LONDON (Reuters) - Nearly 5,000 Hong Kong citizens have applied to live, work and study in the United Kingdom under a new visa scheme which opens up a path to British citizenship for people fleeing China’s crackdown in the former colony, The Times newspaper reported.
London made changes to its visa rules to give millions of Hong Kong residents a chance to settle in Britain after China imposed a new security law that democracy activists say will end the freedoms promised to the territory in 1997.
Under the rules, Hong Kong residents who hold a British National Overseas (BNO) passport will be allowed to live in the United Kingdom for five years and then apply for “settled status” and citizenship.
About half of the 5,000 applications received were from Hongkongers who were already in Britain, The Times reported, citing unidentified sources.

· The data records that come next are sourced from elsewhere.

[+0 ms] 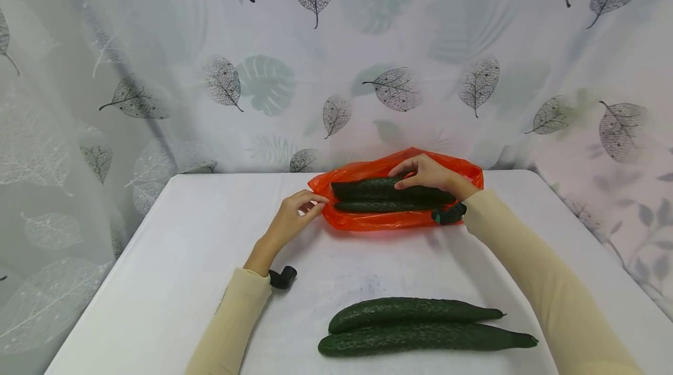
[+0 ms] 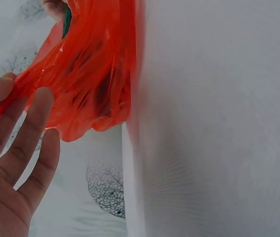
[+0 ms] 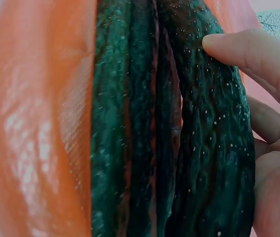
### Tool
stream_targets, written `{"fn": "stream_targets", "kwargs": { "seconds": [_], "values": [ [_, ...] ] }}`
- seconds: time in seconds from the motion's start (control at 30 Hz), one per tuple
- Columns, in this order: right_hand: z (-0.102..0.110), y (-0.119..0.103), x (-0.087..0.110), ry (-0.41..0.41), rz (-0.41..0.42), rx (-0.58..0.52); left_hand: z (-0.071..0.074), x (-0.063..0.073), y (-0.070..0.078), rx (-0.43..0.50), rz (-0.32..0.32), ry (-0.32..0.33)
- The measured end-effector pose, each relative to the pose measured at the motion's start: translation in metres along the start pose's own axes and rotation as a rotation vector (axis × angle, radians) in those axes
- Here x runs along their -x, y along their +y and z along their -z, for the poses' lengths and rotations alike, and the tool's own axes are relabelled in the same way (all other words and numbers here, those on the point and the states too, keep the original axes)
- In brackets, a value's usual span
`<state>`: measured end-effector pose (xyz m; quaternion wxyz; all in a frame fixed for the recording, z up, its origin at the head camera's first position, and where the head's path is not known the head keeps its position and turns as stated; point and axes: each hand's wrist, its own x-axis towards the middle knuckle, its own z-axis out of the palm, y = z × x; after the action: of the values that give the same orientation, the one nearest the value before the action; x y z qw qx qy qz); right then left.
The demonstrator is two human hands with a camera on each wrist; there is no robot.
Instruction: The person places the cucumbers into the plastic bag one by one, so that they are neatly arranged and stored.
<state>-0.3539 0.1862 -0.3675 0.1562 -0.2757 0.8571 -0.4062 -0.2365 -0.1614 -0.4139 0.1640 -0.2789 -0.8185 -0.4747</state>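
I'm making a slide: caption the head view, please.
Left hand pinches a red bag; right hand grips a cucumber inside it.

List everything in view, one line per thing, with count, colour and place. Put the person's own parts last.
Loose cucumbers: two, dark green, side by side on the near part of the table.
Bagged cucumbers: at least two, dark green, lying in the bag.
Plastic bag: one, red-orange, at the table's far edge.
Table: one, white, under the bag and loose cucumbers.
Leaf-printed backdrop: pieces uncountable, pale with dark and green leaves, behind the table.
Wrist devices: two, dark, one at each wrist.
Sleeves: two, cream, on the forearms.
Left hand: one, bare, pinching the bag's left end.
Right hand: one, bare, holding a bagged cucumber.
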Motion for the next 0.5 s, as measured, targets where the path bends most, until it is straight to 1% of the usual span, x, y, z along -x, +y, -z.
{"fn": "stream_targets", "kwargs": {
  "seconds": [0.1,0.27,0.5],
  "values": [
    [0.002,0.000,-0.006,0.003,-0.006,-0.014,0.000,0.000,0.000,-0.001,0.007,-0.003],
    [0.003,-0.002,-0.013,-0.014,-0.023,-0.004,0.001,0.000,0.000,-0.003,0.005,-0.006],
    [-0.001,0.002,-0.015,-0.035,-0.054,0.005,0.001,-0.001,0.000,0.003,0.009,-0.010]
  ]
}}
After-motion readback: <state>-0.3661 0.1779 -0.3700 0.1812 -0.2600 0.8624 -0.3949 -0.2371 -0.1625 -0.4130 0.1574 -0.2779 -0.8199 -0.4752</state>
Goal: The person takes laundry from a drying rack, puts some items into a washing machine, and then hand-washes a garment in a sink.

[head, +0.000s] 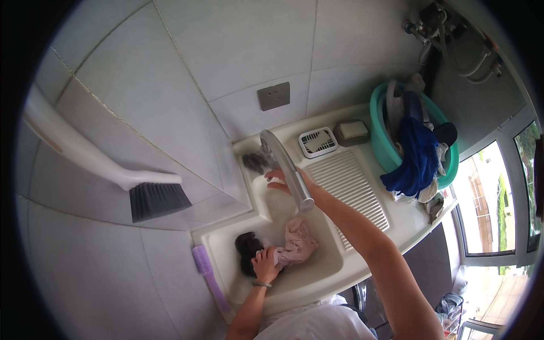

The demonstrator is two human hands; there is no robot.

Some 5.4 million Hongkongers could be ultimately be eligible for British citizenship under the scheme.
Those people had already been offered temporary settlement in the United Kingdom after fleeing China’s security crackdown while waiting for the visa change.
Britain’s interior ministry declined to comment on leaked information. A spokeswoman said the data would be published in the coming months.

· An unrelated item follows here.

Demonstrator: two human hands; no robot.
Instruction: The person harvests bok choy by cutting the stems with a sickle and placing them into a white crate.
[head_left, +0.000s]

Britain and China have been arguing for months about what London and Washington say is an attempt to silence dissent in Hong Kong after pro-democracy protests in 2019 and 2020.
The British flag was lowered over Hong Kong when the colony was handed back to China in 1997 after more than 150 years of British rule - imposed after Britain defeated China in the First Opium War.

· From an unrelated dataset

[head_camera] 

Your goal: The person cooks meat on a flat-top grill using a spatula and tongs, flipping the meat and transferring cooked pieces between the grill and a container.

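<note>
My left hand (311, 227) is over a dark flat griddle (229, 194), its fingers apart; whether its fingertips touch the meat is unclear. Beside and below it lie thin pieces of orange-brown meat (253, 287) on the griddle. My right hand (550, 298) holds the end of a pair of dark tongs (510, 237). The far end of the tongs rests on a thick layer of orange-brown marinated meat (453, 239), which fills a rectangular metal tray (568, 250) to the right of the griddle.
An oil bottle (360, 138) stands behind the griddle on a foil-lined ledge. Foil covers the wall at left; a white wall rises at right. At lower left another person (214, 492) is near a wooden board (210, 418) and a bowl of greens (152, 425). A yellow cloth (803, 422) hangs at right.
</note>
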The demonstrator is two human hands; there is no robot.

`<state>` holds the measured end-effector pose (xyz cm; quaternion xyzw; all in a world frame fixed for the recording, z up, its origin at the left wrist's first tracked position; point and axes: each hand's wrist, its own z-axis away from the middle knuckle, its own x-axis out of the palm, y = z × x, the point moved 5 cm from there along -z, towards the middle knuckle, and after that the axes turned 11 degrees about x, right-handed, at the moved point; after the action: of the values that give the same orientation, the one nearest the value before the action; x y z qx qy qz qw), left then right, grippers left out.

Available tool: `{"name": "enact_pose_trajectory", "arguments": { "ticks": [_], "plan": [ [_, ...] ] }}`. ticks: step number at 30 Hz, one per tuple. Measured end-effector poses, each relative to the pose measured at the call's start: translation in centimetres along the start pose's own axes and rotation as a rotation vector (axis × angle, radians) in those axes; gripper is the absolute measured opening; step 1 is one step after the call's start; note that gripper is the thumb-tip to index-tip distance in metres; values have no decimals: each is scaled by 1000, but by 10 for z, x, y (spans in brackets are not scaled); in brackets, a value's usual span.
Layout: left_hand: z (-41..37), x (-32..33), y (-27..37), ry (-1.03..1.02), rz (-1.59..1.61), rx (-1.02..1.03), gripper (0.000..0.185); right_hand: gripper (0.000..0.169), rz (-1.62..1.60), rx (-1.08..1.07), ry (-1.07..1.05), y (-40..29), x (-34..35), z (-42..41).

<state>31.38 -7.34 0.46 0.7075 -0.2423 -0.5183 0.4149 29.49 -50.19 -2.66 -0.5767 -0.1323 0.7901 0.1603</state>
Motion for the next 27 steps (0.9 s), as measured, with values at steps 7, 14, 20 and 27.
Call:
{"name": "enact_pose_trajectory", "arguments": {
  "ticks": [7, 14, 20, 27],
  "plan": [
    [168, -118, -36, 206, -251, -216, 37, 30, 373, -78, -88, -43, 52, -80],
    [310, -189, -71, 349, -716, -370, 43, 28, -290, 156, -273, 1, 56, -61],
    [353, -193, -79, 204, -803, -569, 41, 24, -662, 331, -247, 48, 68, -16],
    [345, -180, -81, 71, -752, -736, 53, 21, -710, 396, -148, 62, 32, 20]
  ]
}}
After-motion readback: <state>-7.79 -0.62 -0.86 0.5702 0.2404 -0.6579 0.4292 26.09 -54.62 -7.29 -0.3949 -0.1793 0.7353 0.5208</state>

Hong Kong’s autonomy was guaranteed under the “one country, two systems” agreement enshrined in the 1984 Sino-British Joint Declaration signed by then Chinese Premier Zhao Ziyang and British Prime Minister Margaret Thatcher.
China says Britain’s views on Hong Kong are clouded by an imperial hangover and that the territory needs the national security law to counter damaging unrest.
China and Hong Kong have said they will no longer recognise the BNO passport as a valid travel document from Jan. 31. BNO status was created by Britain in 1987 specifically for Hong Kong residents.
The British government has forecast the new visa could attract more than 300,000 people and their dependants to Britain. Beijing said it would make them second-class citizens.